Ihr Hans zum Beispiel hat rein áus Sohnesliebe gelogen. Er hatte Ihnen versprochen, die kleine Nachbarin in Ruhe zu lassen. Er dachte in seiner kindlichen Einfalt, wenn Sie von seinem Ungehorsam nichts erfahren, so wird Ihnen ein Schmerz erspart. Er log also, um Ihnen keinen Kummer zu bereiten.“
„Das sagen Sie aus purer Männersolidarität.“
„Ach nein, ich bin fest überzeugt, daß ich Ihren Hans hier ganz richtig einschätze. In ihm schlummert schon die Männerpsyche. Angenommen, er wird später einmal seiner Frau gelegentlich untreu ...“
„Was fällt Ihnen ein! Mein Hans!“
„Ich sagte: gelegentlich. Er erliegt einer Augenblicksversuchung. Er wird darum seine Frau nicht minder lieben, vielleicht sogar umgekehrt.“
„Das sind ja nette Theorien, die Sie da entwickeln.“
„Ich sprach rein hypothetisch. Angenommen nun, seine Frau ahnt die Wahrheit: So wird er sie trotzdem belügen. Nicht, um einer Strafe zu entgehen, sondern um ihr das Herzeleid zu ersparen. Er wird zum Lügner aus purer Gatten- und Menschenliebe.“
„Ich danke!“
„Nun gibt es umgekehrt die positive Lüge. Diese entspringt rätselhafteren Seelentiefen und wird folgerichtig öfter von Frauen geübt.“
„Immer unverschämter! Warum sollen wir Frauen besonders gerne lügen?“
„Nicht „wir Frauen“, aber einzelne, besonders veranlagte. Diese gehorchen irgendwelchen Urinstinkten, sagen wir einmal einer Art Grausamkeit, die bekanntlich besonders stark bei Kindern entwickelt ist. Ich denke z. B. an Kleopatra oder an die Marquise de Brinvilliers, die an Sklaven oder Kranken ihre Gifte ausprobierten und interessiert dem Verlauf der Wirkung zusahen, oder an die Gabrielle aus Henry Bernsteins «Secret», die aus perverser Freude an fremdem Unglück die verlogensten Intrigen spinnt. So gibt es Menschen und zumal Frauen - oder frauenhaft veranlagte Männer, die aus naiver Grausamkeit und Lust am Unheilstiften lügen, positiv lügen, das heißt Unwahrheiten erfinden oder Irrtümer wissentlich und absichtlich sich verbreiten lassen, wie andere Bomben legen oder anonyme Briefe schreiben.“
Meine Freundin glaubte es der Ehre ihres Geschlechtes schuldig zu sein, nicht länger zuzuhören.

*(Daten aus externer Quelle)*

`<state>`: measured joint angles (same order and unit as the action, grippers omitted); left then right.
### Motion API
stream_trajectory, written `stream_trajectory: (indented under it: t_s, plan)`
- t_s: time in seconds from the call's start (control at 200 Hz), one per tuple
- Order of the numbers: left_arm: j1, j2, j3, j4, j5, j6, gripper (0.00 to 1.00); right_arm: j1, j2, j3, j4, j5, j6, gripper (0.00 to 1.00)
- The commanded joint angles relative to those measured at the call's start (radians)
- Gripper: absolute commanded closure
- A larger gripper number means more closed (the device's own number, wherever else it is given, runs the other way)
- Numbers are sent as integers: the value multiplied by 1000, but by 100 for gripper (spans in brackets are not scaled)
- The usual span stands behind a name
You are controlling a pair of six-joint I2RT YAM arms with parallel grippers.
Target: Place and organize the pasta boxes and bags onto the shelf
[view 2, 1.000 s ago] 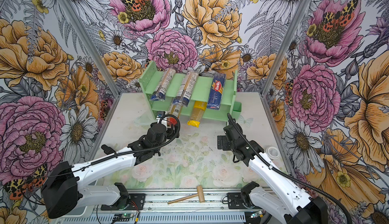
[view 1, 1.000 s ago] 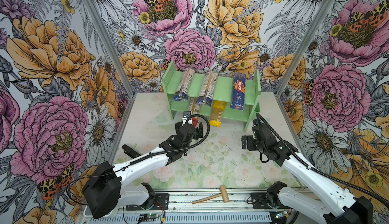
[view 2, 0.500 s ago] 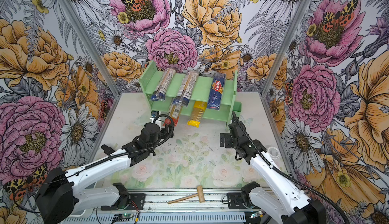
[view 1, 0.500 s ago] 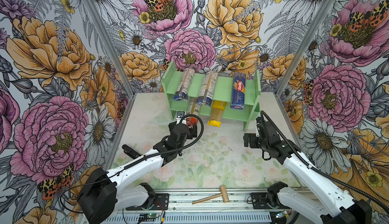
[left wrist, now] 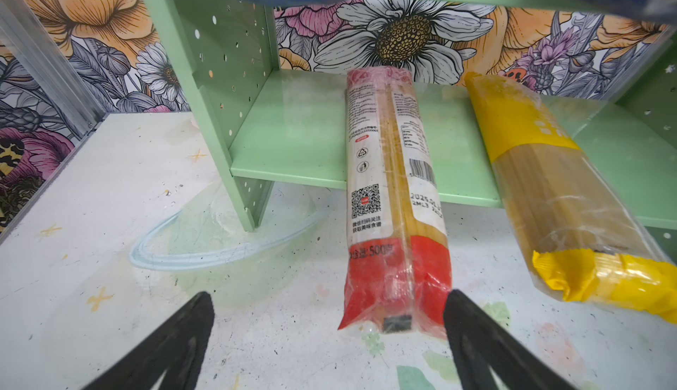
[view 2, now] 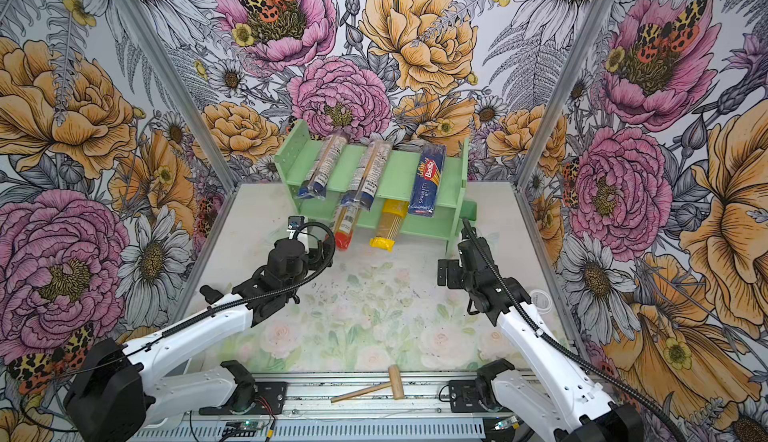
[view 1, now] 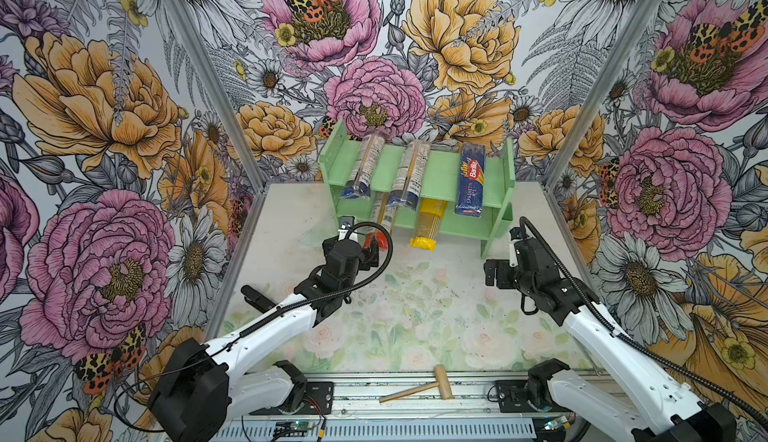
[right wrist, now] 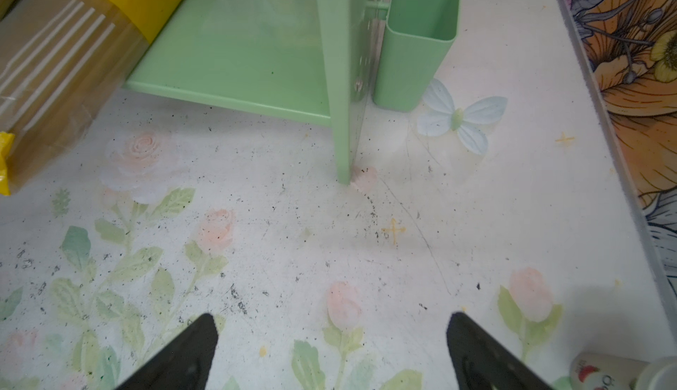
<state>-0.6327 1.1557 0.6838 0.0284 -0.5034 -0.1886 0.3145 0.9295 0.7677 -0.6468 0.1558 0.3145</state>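
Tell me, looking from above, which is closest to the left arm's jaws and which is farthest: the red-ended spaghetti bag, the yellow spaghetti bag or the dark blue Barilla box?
1. Red-ended clear plastic spaghetti bag, lower tier of the mint-green wooden shelf, leftmost there.
2. Yellow plastic spaghetti bag, lower tier, further right.
3. Dark blue Barilla cardboard box, upper tier, farthest right.

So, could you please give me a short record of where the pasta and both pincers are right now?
shelf: mint-green, two tiers, at the back of the table
upper tier: left blue-ended bag, right blue-ended bag, Barilla spaghetti box
lower tier: red-ended bag, yellow bag, both overhanging the front edge
left pincer: open, empty, by the red-ended bag's near end
right pincer: open, empty, near the shelf's right panel
wooden mallet: on the metal rail
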Motion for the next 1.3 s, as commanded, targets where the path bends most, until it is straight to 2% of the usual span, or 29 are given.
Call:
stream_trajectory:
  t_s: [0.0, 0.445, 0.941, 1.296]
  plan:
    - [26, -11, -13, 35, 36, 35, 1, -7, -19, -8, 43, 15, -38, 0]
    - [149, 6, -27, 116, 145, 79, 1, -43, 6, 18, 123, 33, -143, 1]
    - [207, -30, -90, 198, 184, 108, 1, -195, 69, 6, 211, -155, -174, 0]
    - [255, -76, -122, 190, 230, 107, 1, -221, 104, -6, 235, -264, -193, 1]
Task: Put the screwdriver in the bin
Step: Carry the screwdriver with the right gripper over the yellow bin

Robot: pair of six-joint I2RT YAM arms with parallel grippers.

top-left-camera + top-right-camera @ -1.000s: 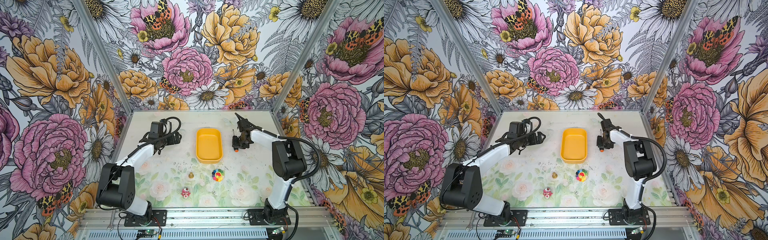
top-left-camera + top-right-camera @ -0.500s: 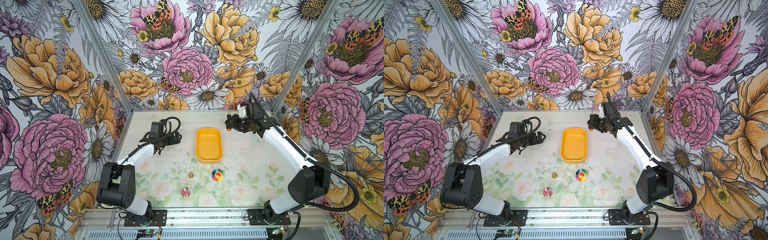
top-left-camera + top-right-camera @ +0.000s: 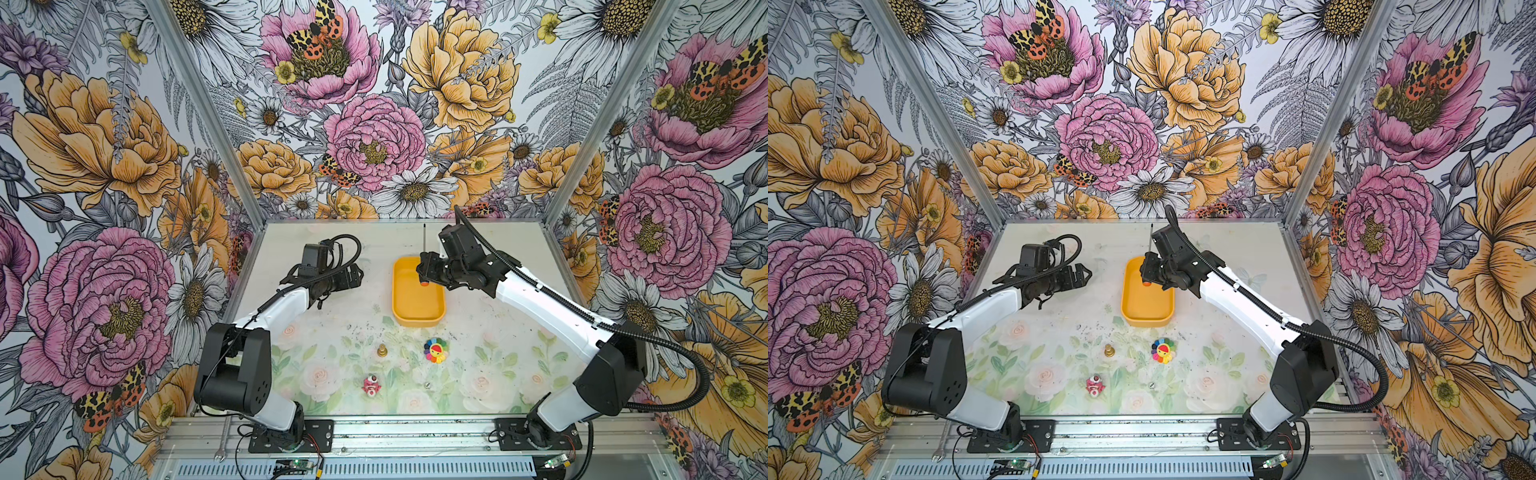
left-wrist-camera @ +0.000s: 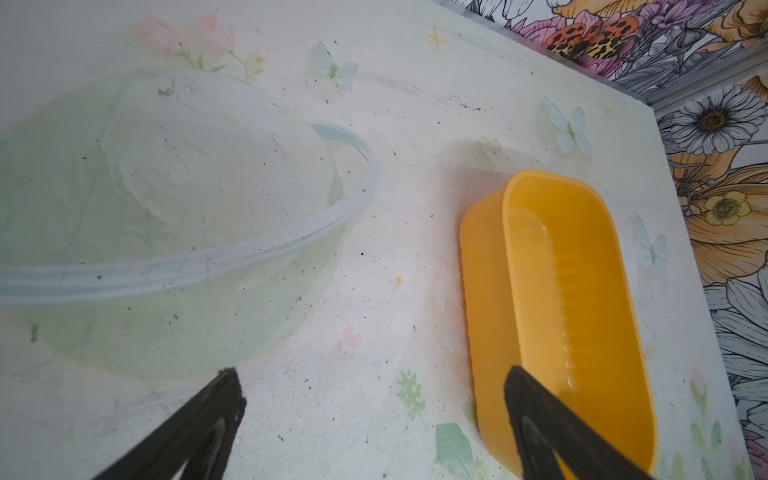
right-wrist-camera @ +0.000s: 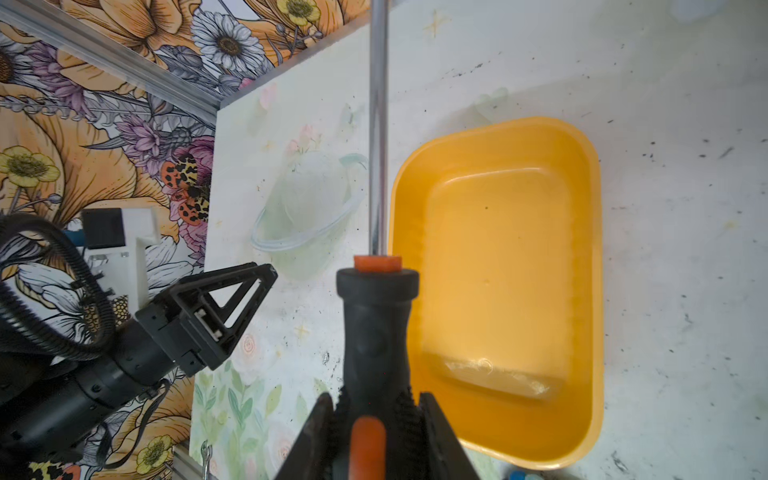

Vierzehn Tage später begegnete sie mir wieder.
„Sie hatten damals recht,“ sagte sie einigermaßen beschämt. „Meine Hertha hat mir später unter Tränen gestanden, daß sie damals alles glatt erfunden hatte. Sie hätten ihre Reue und ihre Verzweiflungsausbrüche sehen müssen.“
Jetzt weiß ich wirklich nicht, hat die kleine Hertha das erste oder das zweite Mal gelogen.